■ PROBLEM TO WORK ON
Return the whole listing exactly as it stands.

■ INFORMATION SHOWN
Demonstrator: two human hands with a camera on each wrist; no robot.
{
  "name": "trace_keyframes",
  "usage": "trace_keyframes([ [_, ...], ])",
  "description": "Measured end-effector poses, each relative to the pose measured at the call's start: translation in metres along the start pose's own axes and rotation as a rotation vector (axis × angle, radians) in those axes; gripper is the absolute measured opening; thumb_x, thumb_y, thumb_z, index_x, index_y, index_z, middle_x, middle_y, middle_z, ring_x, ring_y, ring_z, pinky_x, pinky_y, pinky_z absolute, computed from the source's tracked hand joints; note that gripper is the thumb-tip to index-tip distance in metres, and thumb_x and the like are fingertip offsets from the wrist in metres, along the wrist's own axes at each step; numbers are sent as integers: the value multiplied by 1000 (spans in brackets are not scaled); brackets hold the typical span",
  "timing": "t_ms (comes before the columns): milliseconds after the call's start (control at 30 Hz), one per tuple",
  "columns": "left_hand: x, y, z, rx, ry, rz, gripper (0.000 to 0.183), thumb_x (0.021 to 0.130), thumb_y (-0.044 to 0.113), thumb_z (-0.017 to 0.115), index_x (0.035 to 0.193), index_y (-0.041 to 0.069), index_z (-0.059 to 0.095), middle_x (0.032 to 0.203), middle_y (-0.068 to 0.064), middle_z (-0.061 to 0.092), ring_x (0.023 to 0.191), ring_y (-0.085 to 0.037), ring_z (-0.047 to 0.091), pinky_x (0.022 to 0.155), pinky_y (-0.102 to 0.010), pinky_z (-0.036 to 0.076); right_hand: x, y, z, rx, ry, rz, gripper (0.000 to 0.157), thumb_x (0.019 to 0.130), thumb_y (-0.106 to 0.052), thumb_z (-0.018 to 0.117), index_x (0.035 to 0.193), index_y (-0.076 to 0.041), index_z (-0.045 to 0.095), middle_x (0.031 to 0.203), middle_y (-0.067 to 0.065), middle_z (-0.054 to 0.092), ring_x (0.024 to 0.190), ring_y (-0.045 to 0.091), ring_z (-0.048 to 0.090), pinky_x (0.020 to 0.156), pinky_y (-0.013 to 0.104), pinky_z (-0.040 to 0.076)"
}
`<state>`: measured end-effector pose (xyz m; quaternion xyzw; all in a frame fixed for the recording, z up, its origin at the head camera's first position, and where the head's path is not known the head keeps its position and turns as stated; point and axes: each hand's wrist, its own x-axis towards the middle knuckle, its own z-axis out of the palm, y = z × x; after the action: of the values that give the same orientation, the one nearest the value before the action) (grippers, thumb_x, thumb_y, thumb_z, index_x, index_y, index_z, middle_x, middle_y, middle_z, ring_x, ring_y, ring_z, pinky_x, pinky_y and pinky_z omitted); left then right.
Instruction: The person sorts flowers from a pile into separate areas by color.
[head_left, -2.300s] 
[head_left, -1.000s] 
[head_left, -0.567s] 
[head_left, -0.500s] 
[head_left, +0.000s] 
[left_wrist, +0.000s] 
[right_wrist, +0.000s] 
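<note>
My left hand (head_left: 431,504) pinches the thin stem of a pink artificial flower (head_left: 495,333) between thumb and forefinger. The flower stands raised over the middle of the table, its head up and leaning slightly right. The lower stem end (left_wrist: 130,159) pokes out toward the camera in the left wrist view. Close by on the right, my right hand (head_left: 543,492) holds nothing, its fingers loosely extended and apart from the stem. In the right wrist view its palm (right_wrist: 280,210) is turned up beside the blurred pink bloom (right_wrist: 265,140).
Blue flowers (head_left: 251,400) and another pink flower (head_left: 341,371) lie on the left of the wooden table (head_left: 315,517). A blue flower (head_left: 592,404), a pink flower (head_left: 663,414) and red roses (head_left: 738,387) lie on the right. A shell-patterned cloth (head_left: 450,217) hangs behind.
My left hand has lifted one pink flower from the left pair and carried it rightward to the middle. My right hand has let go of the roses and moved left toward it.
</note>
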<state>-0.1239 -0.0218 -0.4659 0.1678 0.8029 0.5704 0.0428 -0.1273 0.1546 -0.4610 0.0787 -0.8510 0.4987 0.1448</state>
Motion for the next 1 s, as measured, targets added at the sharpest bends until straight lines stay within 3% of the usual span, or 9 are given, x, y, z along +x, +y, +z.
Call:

■ WORKED SOLUTION
Demonstrator: two human hands with a camera on each wrist; no robot.
{
  "name": "trace_keyframes",
  "usage": "trace_keyframes([ [_, ...], ])",
  "description": "Measured end-effector poses, each relative to the pose measured at the call's start: translation in metres along the start pose's own axes and rotation as a rotation vector (axis × angle, radians) in those axes; gripper is the absolute measured opening; thumb_x, thumb_y, thumb_z, index_x, index_y, index_z, middle_x, middle_y, middle_z, ring_x, ring_y, ring_z, pinky_x, pinky_y, pinky_z absolute, computed from the source's tracked hand joints; note that gripper is the thumb-tip to index-tip distance in metres, and thumb_x and the like are fingertip offsets from the wrist in metres, along the wrist's own axes at each step; numbers are sent as integers: the value multiplied by 1000 (spans in brackets are not scaled); brackets hold the typical span",
  "timing": "t_ms (comes before the columns): milliseconds after the call's start (control at 30 Hz), one per tuple",
  "columns": "left_hand: x, y, z, rx, ry, rz, gripper (0.000 to 0.183), thumb_x (0.021 to 0.130), thumb_y (-0.044 to 0.113), thumb_z (-0.017 to 0.115), index_x (0.035 to 0.193), index_y (-0.041 to 0.069), index_z (-0.059 to 0.095), middle_x (0.032 to 0.203), middle_y (-0.068 to 0.064), middle_z (-0.061 to 0.092), ring_x (0.023 to 0.191), ring_y (-0.085 to 0.037), ring_z (-0.047 to 0.091), pinky_x (0.022 to 0.155), pinky_y (-0.102 to 0.010), pinky_z (-0.036 to 0.076); right_hand: x, y, z, rx, ry, rz, gripper (0.000 to 0.157), thumb_x (0.019 to 0.130), thumb_y (-0.106 to 0.052), thumb_z (-0.018 to 0.117), index_x (0.035 to 0.193), index_y (-0.076 to 0.041), index_z (-0.045 to 0.095), middle_x (0.031 to 0.203), middle_y (-0.067 to 0.065), middle_z (-0.054 to 0.092), ring_x (0.024 to 0.190), ring_y (-0.045 to 0.091), ring_z (-0.048 to 0.090), pinky_x (0.020 to 0.156), pinky_y (-0.013 to 0.104), pinky_z (-0.040 to 0.076)"
}
`<state>`: measured end-effector pose (xyz m; quaternion xyzw; all in a frame fixed for the recording, z up, its origin at the head camera's first position, and where the head's path is not known the head keeps its position and turns as stated; point and axes: each hand's wrist, its own x-axis towards the middle knuckle, its own z-axis out of the palm, y = z × x; after the action: of the values that give the same orientation, the one nearest the value before the action) (grippers, thumb_x, thumb_y, thumb_z, index_x, index_y, index_z, middle_x, middle_y, middle_z, ring_x, ring_y, ring_z, pinky_x, pinky_y and pinky_z omitted); left then right.
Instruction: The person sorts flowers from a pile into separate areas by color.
[head_left, -2.300s] 
[head_left, -1.000s] 
[head_left, -0.567s] 
[head_left, -0.500s] 
[head_left, +0.000s] 
[left_wrist, +0.000s] 
[right_wrist, +0.000s] 
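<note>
My left hand (head_left: 431,504) pinches the thin stem of a pink artificial flower (head_left: 495,333) between thumb and forefinger. The flower stands raised over the middle of the table, its head up and leaning slightly right. The lower stem end (left_wrist: 130,159) pokes out toward the camera in the left wrist view. Close by on the right, my right hand (head_left: 543,492) holds nothing, its fingers loosely extended and apart from the stem. In the right wrist view its palm (right_wrist: 280,210) is turned up beside the blurred pink bloom (right_wrist: 265,140).
Blue flowers (head_left: 251,400) and another pink flower (head_left: 341,371) lie on the left of the wooden table (head_left: 315,517). A blue flower (head_left: 592,404), a pink flower (head_left: 663,414) and red roses (head_left: 738,387) lie on the right. A shell-patterned cloth (head_left: 450,217) hangs behind.
My left hand has lifted one pink flower from the left pair and carried it rightward to the middle. My right hand has let go of the roses and moved left toward it.
</note>
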<state>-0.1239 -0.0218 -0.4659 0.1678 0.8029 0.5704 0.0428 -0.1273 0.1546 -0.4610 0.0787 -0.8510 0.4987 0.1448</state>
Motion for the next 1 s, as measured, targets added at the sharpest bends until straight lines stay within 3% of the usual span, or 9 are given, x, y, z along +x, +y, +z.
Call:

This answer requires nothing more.